La quête de prospérité s’entend également comme un synonyme de « réformes néolibérales » : austérité, dérégulation, réduction des droits de douane, etc. Depuis une quinzaine d’années, ce programme s’est avéré plus délicat à imposer : les pays de la région se sont peu à peu émancipés de l’« aide » du Fonds monétaire international (FMI), dont les programmes d’ajustement structurel avaient entraîné un fléchissement de la croissance et une augmentation de la pauvreté au cours des années 1980 et 1990. L’administration de M. Barack Obama a néanmoins conditionné son aide aux pays les plus pauvres à la mise en œuvre de réformes profitant aux investisseurs étrangers. Comme avec l’Alliance pour la prospérité — une mise à jour du plan Puebla-Panamá promu par M. Bush —, lancée fin 2014 avec les pays du « triangle nord » de l’Amérique centrale (Salvador, Guatemala et Honduras).

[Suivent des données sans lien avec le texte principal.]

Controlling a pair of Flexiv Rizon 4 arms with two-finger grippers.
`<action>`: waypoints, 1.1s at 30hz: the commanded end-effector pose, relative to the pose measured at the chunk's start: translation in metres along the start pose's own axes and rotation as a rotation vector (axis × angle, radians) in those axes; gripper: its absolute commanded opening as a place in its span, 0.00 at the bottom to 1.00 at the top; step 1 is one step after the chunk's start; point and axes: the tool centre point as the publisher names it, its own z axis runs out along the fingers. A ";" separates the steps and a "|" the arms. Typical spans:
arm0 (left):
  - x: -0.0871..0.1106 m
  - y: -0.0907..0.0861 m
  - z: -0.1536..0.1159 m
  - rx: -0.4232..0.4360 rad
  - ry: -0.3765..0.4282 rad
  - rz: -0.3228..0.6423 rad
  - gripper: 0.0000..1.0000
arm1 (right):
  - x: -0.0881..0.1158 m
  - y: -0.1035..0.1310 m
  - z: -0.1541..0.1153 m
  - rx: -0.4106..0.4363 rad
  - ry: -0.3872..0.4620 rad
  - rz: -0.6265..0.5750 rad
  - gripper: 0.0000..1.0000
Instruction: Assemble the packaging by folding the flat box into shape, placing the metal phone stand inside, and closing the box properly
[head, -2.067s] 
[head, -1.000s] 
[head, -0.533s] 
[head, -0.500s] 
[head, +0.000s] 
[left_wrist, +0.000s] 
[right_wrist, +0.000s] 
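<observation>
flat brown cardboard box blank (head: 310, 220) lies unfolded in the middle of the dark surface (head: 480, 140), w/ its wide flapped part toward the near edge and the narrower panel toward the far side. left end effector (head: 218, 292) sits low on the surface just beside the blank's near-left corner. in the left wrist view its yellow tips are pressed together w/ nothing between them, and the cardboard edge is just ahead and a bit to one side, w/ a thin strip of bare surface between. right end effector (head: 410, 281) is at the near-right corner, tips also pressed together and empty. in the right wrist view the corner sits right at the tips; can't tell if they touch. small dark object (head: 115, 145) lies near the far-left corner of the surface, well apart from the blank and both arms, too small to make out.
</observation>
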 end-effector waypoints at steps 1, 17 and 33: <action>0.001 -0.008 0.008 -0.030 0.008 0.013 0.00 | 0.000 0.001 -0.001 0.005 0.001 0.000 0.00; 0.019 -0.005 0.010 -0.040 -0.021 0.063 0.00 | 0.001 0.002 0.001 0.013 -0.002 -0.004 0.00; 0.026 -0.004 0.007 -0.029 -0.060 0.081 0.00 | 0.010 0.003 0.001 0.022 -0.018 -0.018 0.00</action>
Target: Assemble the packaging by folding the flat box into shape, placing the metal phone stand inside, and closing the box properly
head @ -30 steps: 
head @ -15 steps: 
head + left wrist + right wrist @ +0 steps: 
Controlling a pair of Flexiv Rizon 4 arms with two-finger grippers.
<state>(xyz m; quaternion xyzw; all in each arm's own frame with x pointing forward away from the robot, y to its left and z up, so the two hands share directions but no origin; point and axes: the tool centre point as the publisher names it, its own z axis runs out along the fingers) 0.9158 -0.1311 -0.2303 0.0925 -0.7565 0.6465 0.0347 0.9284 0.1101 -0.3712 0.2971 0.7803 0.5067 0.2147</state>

Dans le domaine de la sécurité, la stratégie actuelle de Washington découle des programmes militaires de contre-insurrection et de lutte contre la drogue des administrations précédentes. Lors des mandats de M. William Clinton (1993-2001) et de M. Bush (2001-2009), des milliards de dollars ont été consacrés au plan Colombie, une vaste offensive militaire contre le trafic de cocaïne (1). Résultat : des milliers de morts, des millions de déplacés, et… peu d’impact sur la production de drogue.
Or non seulement le plan a été maintenu, mais il a servi de modèle à d’autres « partenariats », avec le Mexique (initiative de Mérida) et avec l’Amérique centrale (Central America Regional Security Initiative). Mêmes causes, mêmes résultats : des vagues de violence sans précédent, qui ont fait d’innombrables morts chez les criminels présumés mais également dans la population, notamment au sein des mouvements sociaux.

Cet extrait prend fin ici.